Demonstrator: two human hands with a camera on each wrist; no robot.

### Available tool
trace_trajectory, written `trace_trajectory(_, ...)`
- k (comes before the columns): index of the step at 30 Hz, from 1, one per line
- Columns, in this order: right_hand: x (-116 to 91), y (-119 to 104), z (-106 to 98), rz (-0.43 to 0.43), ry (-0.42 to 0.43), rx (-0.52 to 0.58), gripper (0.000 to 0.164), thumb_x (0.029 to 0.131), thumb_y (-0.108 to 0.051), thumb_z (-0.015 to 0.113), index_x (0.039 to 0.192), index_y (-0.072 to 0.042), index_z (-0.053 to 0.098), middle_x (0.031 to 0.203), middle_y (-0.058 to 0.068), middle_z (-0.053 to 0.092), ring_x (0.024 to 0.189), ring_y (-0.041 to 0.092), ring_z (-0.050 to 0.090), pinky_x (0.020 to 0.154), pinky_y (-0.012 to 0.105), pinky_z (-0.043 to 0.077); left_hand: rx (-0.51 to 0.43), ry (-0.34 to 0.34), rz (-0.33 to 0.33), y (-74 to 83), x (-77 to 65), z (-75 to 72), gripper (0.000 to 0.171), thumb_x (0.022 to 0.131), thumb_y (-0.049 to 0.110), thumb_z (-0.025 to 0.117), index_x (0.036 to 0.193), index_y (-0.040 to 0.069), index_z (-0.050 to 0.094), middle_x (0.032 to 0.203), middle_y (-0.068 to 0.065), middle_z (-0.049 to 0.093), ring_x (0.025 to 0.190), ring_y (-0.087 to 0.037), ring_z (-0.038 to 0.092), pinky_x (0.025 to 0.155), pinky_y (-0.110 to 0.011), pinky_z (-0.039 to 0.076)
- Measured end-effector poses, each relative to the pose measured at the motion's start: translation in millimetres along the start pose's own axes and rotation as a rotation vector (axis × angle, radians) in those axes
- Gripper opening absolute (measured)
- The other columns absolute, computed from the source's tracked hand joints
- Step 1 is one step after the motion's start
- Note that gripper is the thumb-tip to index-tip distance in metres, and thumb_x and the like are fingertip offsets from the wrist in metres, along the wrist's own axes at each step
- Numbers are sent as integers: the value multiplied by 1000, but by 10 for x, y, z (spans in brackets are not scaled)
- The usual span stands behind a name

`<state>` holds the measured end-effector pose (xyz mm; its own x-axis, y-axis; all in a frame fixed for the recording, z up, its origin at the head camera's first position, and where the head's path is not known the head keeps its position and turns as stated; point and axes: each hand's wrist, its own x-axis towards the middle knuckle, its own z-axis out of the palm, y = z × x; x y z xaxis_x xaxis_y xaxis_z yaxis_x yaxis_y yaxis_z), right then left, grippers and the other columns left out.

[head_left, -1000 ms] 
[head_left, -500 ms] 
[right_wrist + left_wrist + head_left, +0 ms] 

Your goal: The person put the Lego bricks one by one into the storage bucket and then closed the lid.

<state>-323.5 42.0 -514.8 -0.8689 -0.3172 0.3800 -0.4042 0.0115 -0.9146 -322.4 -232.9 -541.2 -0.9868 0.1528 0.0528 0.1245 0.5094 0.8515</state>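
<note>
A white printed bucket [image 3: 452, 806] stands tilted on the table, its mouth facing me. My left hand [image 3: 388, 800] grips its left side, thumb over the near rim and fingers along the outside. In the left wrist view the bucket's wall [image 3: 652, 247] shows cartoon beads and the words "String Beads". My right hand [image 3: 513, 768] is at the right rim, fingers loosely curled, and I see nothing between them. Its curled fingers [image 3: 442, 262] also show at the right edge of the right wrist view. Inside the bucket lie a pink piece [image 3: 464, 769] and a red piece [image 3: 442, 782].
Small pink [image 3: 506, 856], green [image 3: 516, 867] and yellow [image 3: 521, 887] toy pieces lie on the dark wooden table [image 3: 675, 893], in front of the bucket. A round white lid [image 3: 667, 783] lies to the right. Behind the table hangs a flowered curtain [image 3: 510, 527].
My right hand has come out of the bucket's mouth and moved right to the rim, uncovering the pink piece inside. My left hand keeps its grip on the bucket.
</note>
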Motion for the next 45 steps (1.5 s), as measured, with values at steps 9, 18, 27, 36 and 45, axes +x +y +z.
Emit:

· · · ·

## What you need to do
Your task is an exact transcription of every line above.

## Solution to the exercise
Demonstrator: two human hands with a camera on each wrist; no robot.

### Available tool
trace_trajectory, written `trace_trajectory(_, ...)`
- k (comes before the columns): index of the step at 30 Hz, from 1, one per line
- Columns, in this order: right_hand: x (-116 to 91), y (-119 to 104), z (-106 to 98), rz (-0.43 to 0.43), ry (-0.42 to 0.43), rx (-0.52 to 0.58), gripper (0.000 to 0.164), thumb_x (0.029 to 0.131), thumb_y (-0.108 to 0.051), thumb_z (-0.015 to 0.113), index_x (0.039 to 0.192), index_y (-0.072 to 0.042), index_z (-0.053 to 0.098), middle_x (0.031 to 0.203), middle_y (-0.058 to 0.068), middle_z (-0.053 to 0.092), ring_x (0.024 to 0.189), ring_y (-0.041 to 0.092), ring_z (-0.050 to 0.090), pinky_x (0.020 to 0.154), pinky_y (-0.012 to 0.105), pinky_z (-0.043 to 0.077); left_hand: rx (-0.51 to 0.43), ry (-0.34 to 0.34), rz (-0.33 to 0.33), y (-74 to 83), x (-77 to 65), z (-75 to 72), gripper (0.000 to 0.171), thumb_x (0.022 to 0.131), thumb_y (-0.049 to 0.110), thumb_z (-0.025 to 0.117), index_x (0.036 to 0.193), index_y (-0.040 to 0.069), index_z (-0.050 to 0.094), middle_x (0.032 to 0.203), middle_y (-0.068 to 0.065), middle_z (-0.049 to 0.093), ring_x (0.025 to 0.190), ring_y (-0.087 to 0.037), ring_z (-0.038 to 0.092), pinky_x (0.025 to 0.155), pinky_y (-0.110 to 0.011), pinky_z (-0.039 to 0.076)
- Measured end-effector poses, each relative to the pose measured at the motion's start: translation in millimetres along the start pose's own axes and rotation as a rotation vector (axis × angle, radians) in those axes
- Gripper opening absolute (measured)
- The other columns absolute, computed from the source's tracked hand joints
- Step 1 is one step after the motion's start
- Note that gripper is the thumb-tip to index-tip distance in metres, and thumb_x and the like are fingertip offsets from the wrist in metres, along the wrist's own axes at each step
- Numbers are sent as integers: the value multiplied by 1000, but by 10 for x, y, z (spans in brackets are not scaled)
- The usual span stands behind a name

`<state>` holds the measured end-effector pose (xyz mm; its own x-axis, y-axis; all in a frame fixed for the recording, z up, its origin at the head camera's first position, and where the head's path is not known the head keeps its position and turns as stated; point and axes: each hand's wrist, its own x-axis towards the middle knuckle, its own z-axis out of the palm, y = z × x; x y z xaxis_x xaxis_y xaxis_z yaxis_x yaxis_y yaxis_z), right then left, grippers and the other columns left out.

[head_left, -1000 ms] 
[head_left, -500 ms] 
[right_wrist + left_wrist + head_left, +0 ms] 

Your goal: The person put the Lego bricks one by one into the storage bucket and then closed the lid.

<state>-323.5 42.0 -514.8 -0.8689 -0.3172 0.3800 -0.4042 0.0115 -0.9146 -322.4 -232.9 -541.2 -0.9868 0.1528 0.0528 0.1245 0.5094 0.8515</state>
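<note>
A white printed bucket [image 3: 452, 806] stands tilted on the table, its mouth facing me. My left hand [image 3: 388, 800] grips its left side, thumb over the near rim and fingers along the outside. In the left wrist view the bucket's wall [image 3: 652, 247] shows cartoon beads and the words "String Beads". My right hand [image 3: 513, 768] is at the right rim, fingers loosely curled, and I see nothing between them. Its curled fingers [image 3: 442, 262] also show at the right edge of the right wrist view. Inside the bucket lie a pink piece [image 3: 464, 769] and a red piece [image 3: 442, 782].
Small pink [image 3: 506, 856], green [image 3: 516, 867] and yellow [image 3: 521, 887] toy pieces lie on the dark wooden table [image 3: 675, 893], in front of the bucket. A round white lid [image 3: 667, 783] lies to the right. Behind the table hangs a flowered curtain [image 3: 510, 527].
My right hand has come out of the bucket's mouth and moved right to the rim, uncovering the pink piece inside. My left hand keeps its grip on the bucket.
</note>
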Motion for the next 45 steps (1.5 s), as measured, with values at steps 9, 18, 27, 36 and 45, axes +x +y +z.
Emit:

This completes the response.